In any given year, tragedy, family dysfunction, poverty, neglect, and abuse separate hundreds of thousands of children from their birth parents.

Where adoption cannot be arranged, many of these children find themselves moved from one foster family to another. Finding a permanent home for abused, handicapped, or troubled children is especially hard. In such cases, objections are rarely raised when prospective adoptive parents happen to be gays or lesbians. Whatever one’s views about the morality of homosexuality, it is hard to understand how an orphaned or abandoned child does not benefit from being placed in a loving home.

Unfortunately, the official policy of the Catholic Church now appears to be that such adoptions cannot benefit children and are in every instance gravely immoral. This exceptionless stance has forced Catholic Charities of Boston to announce that it will stop providing adoption services altogether rather than comply with the state’s antidiscrimination laws.

According to Massachusetts law, Catholic Charities cannot discriminate against adoptive parents on the basis of sexual orientation. Historically, the agency has in fact placed a small number of children-13 out of 720 adoptions over the last twenty years-with gay couples. After this practice was made public, the state’s four bishops decided, evidently under pressure from Rome, that such placements were impermissible. Efforts by the bishops to get the state legislature to enact a “conscience clause” exempting the church from the antidiscrimination law proved futile.

Both the bishops and the Massachusetts legislature are wrong. In some circumstances allowing a loving and responsible gay couple to adopt is almost certainly the best choice Catholic Charities could make, certainly better than leaving a child in foster care or an institution. Fr. J. Bryan Hehir, president of Boston Catholic Charities, compared his agency’s compliance with Massachusetts law in the past to the dilemma Catholics face when voting for a politician who is prochoice. If one is not in favor of abortion, there may yet be sufficient reasons to support a candidate despite his prochoice views. Moreover, Hehir has noted, if complying with the state’s antidiscrimination laws allows Catholic Charities to continue its work, the good achieved far outweighs the bad.

Yet according to the bishops, moral clarity now requires forfeiting all the good the church in Massachusetts can do for adoptive children in the foreseeable future. Another consequence of moral clarity, however, is that the church, which has courageously opposed abortion, now appears to be placing objections to homosexuality before concern for the fate of unwanted or needy children.

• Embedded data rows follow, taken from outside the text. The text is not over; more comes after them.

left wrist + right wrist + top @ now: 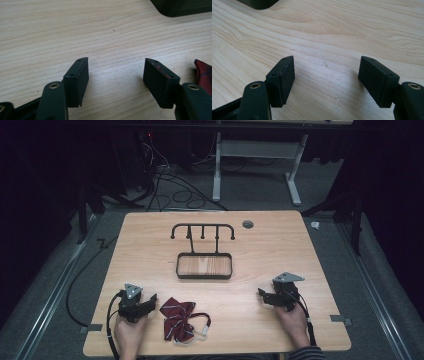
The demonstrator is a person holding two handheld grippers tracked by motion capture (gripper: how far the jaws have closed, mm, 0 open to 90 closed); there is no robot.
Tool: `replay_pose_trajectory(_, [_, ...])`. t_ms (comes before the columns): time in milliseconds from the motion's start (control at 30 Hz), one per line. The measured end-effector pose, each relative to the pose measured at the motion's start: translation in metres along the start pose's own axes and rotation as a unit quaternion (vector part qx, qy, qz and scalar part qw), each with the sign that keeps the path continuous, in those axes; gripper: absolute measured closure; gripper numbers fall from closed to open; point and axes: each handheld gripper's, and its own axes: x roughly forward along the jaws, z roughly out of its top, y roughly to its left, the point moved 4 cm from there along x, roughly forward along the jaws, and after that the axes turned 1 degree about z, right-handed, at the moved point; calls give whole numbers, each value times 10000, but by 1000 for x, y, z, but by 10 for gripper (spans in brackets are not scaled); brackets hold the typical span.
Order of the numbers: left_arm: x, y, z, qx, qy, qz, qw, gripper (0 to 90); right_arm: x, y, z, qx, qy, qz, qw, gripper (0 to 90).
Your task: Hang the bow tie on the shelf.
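Wooden table (270, 245), lower centre: maroon bow tie (176, 318) between spread left gripper (149, 302) and spread right gripper (261, 295)

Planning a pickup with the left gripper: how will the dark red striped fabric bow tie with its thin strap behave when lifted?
The dark red striped fabric bow tie lies crumpled with soft folds, so it will probably sag and not hold its shape. Its thin strap loops loosely beside it and will likely dangle or trail. It looks light, so a push on the smooth wooden table would probably slide or bunch it.
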Motion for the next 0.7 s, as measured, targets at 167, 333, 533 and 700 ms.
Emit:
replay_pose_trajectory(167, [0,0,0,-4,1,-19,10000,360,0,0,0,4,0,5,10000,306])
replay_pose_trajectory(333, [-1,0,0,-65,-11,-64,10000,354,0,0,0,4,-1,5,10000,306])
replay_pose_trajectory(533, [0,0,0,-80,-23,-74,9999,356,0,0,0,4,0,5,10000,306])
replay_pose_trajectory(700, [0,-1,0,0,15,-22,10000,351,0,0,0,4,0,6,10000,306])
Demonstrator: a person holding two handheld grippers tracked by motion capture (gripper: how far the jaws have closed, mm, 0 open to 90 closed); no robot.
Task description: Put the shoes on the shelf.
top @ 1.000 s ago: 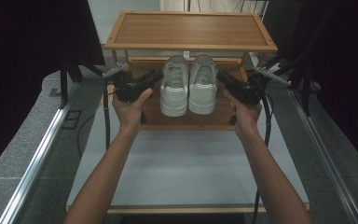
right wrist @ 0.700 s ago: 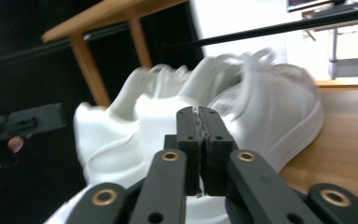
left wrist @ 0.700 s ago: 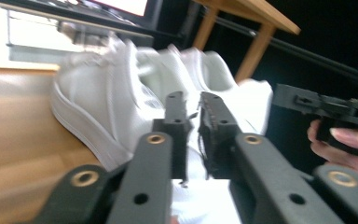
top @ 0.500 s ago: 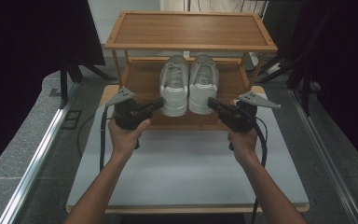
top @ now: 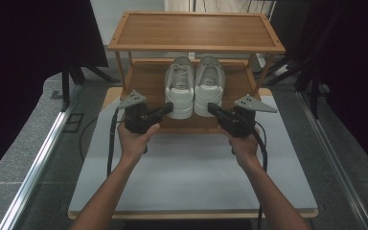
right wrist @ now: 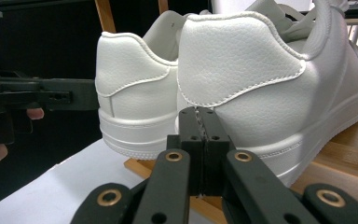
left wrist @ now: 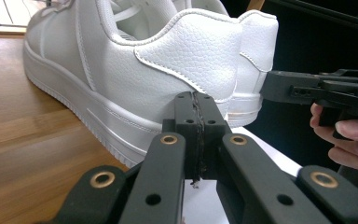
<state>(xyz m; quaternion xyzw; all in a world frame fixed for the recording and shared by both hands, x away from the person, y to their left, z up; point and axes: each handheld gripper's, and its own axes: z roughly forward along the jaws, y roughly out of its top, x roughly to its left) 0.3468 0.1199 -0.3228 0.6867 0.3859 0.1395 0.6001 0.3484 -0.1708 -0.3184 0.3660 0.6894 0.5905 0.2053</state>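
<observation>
Sneakers: a white pair on the lower shelf (top: pixel 146 84) of a wooden rack (top: pixel 196 31), heels toward the person. Left gripper (top: pixel 168 107), held in the left hand (top: pixel 134 139), has its jaws pressed fully together on nothing; the left sneaker (top: pixel 179 88) lies just ahead of its tip, heel (left wrist: pixel 191 56) close above the jaws. Right gripper (top: pixel 211 107), in the right hand (top: pixel 243 143), is likewise closed and empty, with the right sneaker (top: pixel 209 85) just beyond it, heel (right wrist: pixel 242 60) near. Both grippers hover over the white tabletop (top: pixel 191 177), tips angled inward toward each other.
</observation>
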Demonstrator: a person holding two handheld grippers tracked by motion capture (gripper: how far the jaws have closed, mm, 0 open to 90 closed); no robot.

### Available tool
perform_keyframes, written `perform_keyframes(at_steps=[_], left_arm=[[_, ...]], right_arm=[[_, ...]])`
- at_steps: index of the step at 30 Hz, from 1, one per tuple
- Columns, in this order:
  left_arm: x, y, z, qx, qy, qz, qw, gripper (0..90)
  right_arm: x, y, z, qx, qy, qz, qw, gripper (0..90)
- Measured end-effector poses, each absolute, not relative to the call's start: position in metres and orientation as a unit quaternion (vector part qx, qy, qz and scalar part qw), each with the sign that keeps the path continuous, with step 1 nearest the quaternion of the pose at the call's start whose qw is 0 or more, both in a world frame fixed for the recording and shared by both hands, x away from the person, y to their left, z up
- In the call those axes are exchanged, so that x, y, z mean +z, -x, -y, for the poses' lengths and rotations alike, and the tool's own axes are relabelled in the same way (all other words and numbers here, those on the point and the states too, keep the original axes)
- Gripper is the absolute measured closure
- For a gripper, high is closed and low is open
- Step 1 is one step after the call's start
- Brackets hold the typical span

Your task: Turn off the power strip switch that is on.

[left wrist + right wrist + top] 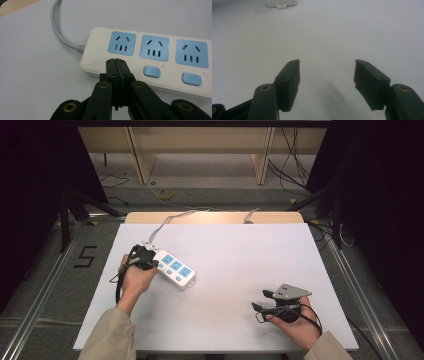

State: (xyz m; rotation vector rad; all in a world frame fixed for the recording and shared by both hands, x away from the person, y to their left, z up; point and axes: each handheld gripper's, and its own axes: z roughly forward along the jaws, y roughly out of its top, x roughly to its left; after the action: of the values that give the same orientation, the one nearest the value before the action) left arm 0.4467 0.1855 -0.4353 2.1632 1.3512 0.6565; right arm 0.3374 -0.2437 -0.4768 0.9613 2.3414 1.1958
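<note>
Left hand-held gripper: jaws closed together, empty, tips on the white power strip left of centre on the table, at its cord end where a switch would sit. Risk: an off-centre press skids the light strip (nothing braces it). Right hand-held gripper, lower right: open, empty. No legible brand; a "5" marks the floor at left.

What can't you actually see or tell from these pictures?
- Left gripper view: the left gripper, shut, covers the first switch of the power strip; contact unclear.
- Same view: the strip's far end is cut by the right edge.
- High view: the cord runs off the table; plug unseen.
</note>
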Motion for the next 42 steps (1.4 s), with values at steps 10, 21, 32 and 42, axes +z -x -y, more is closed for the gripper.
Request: perform_keyframes(at_steps=[10,21,32,42], left_arm=[[-0.434,-0.454,-0.183,0.238,-0.801,-0.494,0.242,89.7],[-0.432,-0.459,-0.182,0.237,-0.805,-0.491,0.234,89.7],[-0.431,-0.466,-0.178,0.232,-0.808,-0.491,0.229,89.8],[-0.435,-0.471,-0.177,0.223,-0.811,-0.494,0.221,89.8]], right_arm=[[-0.477,-0.337,0.244,0.42,-0.338,-0.825,0.169,38.5],[-0.477,-0.337,0.243,0.421,-0.338,-0.825,0.17,38.5],[-0.477,-0.338,0.243,0.421,-0.338,-0.825,0.17,38.6],[-0.477,-0.338,0.244,0.42,-0.338,-0.825,0.169,38.5]])
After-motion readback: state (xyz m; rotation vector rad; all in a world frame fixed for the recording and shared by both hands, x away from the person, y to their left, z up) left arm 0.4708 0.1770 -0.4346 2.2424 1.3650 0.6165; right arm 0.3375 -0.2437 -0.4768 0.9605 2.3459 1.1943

But if the bishops have swallowed a camel and strained out a gnat, leaders of the Massachusetts legislature have done little better. Like the right to speech, press, and assembly, the exercise of religion is given special protection by the Constitution. Whether it is conscientious objection to military service or exempting Communion wine from Prohibition laws, the inviolability of religious belief lies at the heart of the Constitution’s understanding of the limits of government coercion. The state must demonstrate a high and compelling interest before it can circumscribe the free exercise of religion. In many contexts, antidiscrimination law constitutes such an interest, especially where a religious institution is taking public money. But that is not the case here.

Same-sex marriage is an unprecedented social experiment and its long-term effects on children are not yet known. Reasonable people disagree about those effects. In that context, granting Catholic Charities a conscience clause would be a prudent effort to protect a religious group’s right to act on its long-held beliefs. Moreover, any harm done to same-sex couples by the church’s policy is likely to be minimal. Catholic Charities is only one of many state-licensed adoption services. If alternatives for same-sex couples readily exist, the justification for restricting the church’s freedom of conscience is that much weaker. As we wrote concerning California’s law requiring Catholic Charities to provide contraception coverage in its employee health-care plan (“Uncharitable Interpretation,” March 26, 2004): “Forcing religious groups that have traditionally provided public welfare and health services to either violate their moral principles or abandon cooperation with the state in charitable work violates the most basic rights of conscience. Religiously distinctive institutions licensed to operate in the public square should not have to act like secular institutions....As the writers of the Bill of Rights knew, religious pluralism needs protection, especially when a religious group’s teachings are unpopular.”

The Massachusetts bishops are gravely misguided in ending the adoption services provided by Catholic Charities. Still, if compelled by antidiscrimination laws to choose between traditional sexual morality and established social-service partnerships with the state, many religious communities will forgo the latter. Cooler heads must prevail. Otherwise, more children will be abandoned.